The task: The data below should be repeated exactly and in full.

Provided records:
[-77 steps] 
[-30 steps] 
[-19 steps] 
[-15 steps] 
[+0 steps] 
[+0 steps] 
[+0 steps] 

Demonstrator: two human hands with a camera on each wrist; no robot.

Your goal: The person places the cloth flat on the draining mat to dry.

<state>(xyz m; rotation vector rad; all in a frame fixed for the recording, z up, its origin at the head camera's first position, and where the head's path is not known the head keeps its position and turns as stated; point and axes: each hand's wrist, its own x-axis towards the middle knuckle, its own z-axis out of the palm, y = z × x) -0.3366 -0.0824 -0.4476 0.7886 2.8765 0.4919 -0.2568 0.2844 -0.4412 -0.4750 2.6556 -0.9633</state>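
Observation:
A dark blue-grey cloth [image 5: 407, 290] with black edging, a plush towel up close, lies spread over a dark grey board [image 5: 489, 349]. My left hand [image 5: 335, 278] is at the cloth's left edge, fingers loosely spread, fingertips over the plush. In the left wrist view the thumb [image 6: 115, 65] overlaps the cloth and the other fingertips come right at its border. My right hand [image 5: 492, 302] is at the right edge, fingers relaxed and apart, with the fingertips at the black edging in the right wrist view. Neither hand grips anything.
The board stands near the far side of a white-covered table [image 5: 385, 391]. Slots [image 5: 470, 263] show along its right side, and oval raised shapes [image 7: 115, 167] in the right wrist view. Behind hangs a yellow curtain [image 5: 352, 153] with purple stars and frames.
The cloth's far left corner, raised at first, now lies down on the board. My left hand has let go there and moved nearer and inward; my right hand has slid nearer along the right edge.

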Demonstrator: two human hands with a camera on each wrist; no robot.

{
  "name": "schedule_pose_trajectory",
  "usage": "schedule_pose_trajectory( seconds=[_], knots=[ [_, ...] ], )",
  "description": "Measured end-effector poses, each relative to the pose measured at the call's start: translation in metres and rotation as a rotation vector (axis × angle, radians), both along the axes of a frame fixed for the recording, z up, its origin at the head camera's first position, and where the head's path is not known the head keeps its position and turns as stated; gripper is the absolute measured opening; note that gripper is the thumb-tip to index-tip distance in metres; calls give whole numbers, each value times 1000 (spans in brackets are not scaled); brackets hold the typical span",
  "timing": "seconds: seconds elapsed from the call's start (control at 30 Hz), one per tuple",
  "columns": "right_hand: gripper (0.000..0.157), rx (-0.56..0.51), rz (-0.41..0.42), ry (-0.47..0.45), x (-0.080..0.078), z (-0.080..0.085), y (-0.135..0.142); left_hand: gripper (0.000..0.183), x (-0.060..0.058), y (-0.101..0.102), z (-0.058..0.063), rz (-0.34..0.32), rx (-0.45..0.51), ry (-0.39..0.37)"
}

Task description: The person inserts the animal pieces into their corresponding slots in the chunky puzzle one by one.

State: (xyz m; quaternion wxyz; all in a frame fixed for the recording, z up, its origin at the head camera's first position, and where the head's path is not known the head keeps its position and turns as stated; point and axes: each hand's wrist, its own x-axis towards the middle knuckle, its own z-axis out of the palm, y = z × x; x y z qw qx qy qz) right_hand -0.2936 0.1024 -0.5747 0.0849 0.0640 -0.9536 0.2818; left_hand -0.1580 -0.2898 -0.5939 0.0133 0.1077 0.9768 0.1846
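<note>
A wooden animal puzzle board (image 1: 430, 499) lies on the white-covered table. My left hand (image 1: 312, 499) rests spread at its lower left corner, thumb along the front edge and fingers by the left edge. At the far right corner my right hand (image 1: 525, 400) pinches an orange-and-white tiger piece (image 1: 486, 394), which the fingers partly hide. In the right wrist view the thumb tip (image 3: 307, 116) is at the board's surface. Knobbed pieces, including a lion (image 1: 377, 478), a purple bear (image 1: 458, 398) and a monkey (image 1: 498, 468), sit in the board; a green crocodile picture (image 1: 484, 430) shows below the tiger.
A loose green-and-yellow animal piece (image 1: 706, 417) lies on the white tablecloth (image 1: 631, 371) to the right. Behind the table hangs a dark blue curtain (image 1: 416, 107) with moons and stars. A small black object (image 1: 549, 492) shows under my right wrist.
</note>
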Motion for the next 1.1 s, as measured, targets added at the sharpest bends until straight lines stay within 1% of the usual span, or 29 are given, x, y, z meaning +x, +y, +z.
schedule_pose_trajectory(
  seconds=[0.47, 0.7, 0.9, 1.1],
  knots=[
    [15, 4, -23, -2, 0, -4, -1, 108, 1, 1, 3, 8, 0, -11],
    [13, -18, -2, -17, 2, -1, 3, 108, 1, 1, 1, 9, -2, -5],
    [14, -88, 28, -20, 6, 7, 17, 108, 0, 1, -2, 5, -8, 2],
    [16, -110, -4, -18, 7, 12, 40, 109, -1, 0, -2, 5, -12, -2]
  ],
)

Response to the task:
[-77 steps] 
[-30 steps] 
[-19 steps] 
[-15 steps] 
[+0 steps] 
[+0 steps] 
[+0 steps] 

Demonstrator: two human hands with a camera on each wrist; no robot.

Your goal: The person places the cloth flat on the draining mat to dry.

<state>(xyz m; rotation vector rad; all in a frame fixed for the recording, z up, its origin at the head camera's first position, and where the head's path is not known the head keeps its position and turns as stated; point and axes: each hand's wrist, its own x-axis towards the middle knuckle, its own z-axis out of the palm, y = z × x) -0.3366 -0.0824 -0.4476 0.7886 2.8765 0.4919 -0.2568 0.2844 -0.4412 -0.4750 2.6556 -0.9633</state>
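Observation:
A dark blue-grey cloth [image 5: 407, 290] with black edging, a plush towel up close, lies spread over a dark grey board [image 5: 489, 349]. My left hand [image 5: 335, 278] is at the cloth's left edge, fingers loosely spread, fingertips over the plush. In the left wrist view the thumb [image 6: 115, 65] overlaps the cloth and the other fingertips come right at its border. My right hand [image 5: 492, 302] is at the right edge, fingers relaxed and apart, with the fingertips at the black edging in the right wrist view. Neither hand grips anything.
The board stands near the far side of a white-covered table [image 5: 385, 391]. Slots [image 5: 470, 263] show along its right side, and oval raised shapes [image 7: 115, 167] in the right wrist view. Behind hangs a yellow curtain [image 5: 352, 153] with purple stars and frames.
The cloth's far left corner, raised at first, now lies down on the board. My left hand has let go there and moved nearer and inward; my right hand has slid nearer along the right edge.
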
Demonstrator: two human hands with a camera on each wrist; no robot.

{
  "name": "schedule_pose_trajectory",
  "usage": "schedule_pose_trajectory( seconds=[_], knots=[ [_, ...] ], )",
  "description": "Measured end-effector poses, each relative to the pose measured at the call's start: translation in metres and rotation as a rotation vector (axis × angle, radians), both along the axes of a frame fixed for the recording, z up, its origin at the head camera's first position, and where the head's path is not known the head keeps its position and turns as stated; gripper is the absolute measured opening; note that gripper is the thumb-tip to index-tip distance in metres; calls give whole numbers, each value times 1000 (spans in brackets are not scaled); brackets hold the typical span",
  "timing": "seconds: seconds elapsed from the call's start (control at 30 Hz), one per tuple",
  "columns": "right_hand: gripper (0.000..0.157), rx (-0.56..0.51), rz (-0.41..0.42), ry (-0.47..0.45), x (-0.080..0.078), z (-0.080..0.085), y (-0.135..0.142); left_hand: gripper (0.000..0.183), x (-0.060..0.058), y (-0.101..0.102), z (-0.058..0.063), rz (-0.34..0.32), rx (-0.45..0.51), ry (-0.39..0.37)"
}

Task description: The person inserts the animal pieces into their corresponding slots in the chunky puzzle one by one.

State: (xyz m; quaternion wxyz; all in a frame fixed for the recording, z up, its origin at the head camera's first position, and where the head's path is not known the head keeps its position and turns as stated; point and axes: each hand's wrist, its own x-axis towards the middle knuckle, its own z-axis out of the palm, y = z × x; x y z qw qx qy qz) right_hand -0.2936 0.1024 -0.5747 0.0849 0.0640 -0.9536 0.2818; left_hand -0.1580 -0.2898 -0.5939 0.0133 0.1077 0.9768 0.1846
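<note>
A wooden animal puzzle board (image 1: 430, 499) lies on the white-covered table. My left hand (image 1: 312, 499) rests spread at its lower left corner, thumb along the front edge and fingers by the left edge. At the far right corner my right hand (image 1: 525, 400) pinches an orange-and-white tiger piece (image 1: 486, 394), which the fingers partly hide. In the right wrist view the thumb tip (image 3: 307, 116) is at the board's surface. Knobbed pieces, including a lion (image 1: 377, 478), a purple bear (image 1: 458, 398) and a monkey (image 1: 498, 468), sit in the board; a green crocodile picture (image 1: 484, 430) shows below the tiger.
A loose green-and-yellow animal piece (image 1: 706, 417) lies on the white tablecloth (image 1: 631, 371) to the right. Behind the table hangs a dark blue curtain (image 1: 416, 107) with moons and stars. A small black object (image 1: 549, 492) shows under my right wrist.
</note>
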Motion for the next 1.1 s, as measured, targets added at the sharpest bends until straight lines stay within 1% of the usual span, or 29 are given, x, y, z meaning +x, +y, +z.
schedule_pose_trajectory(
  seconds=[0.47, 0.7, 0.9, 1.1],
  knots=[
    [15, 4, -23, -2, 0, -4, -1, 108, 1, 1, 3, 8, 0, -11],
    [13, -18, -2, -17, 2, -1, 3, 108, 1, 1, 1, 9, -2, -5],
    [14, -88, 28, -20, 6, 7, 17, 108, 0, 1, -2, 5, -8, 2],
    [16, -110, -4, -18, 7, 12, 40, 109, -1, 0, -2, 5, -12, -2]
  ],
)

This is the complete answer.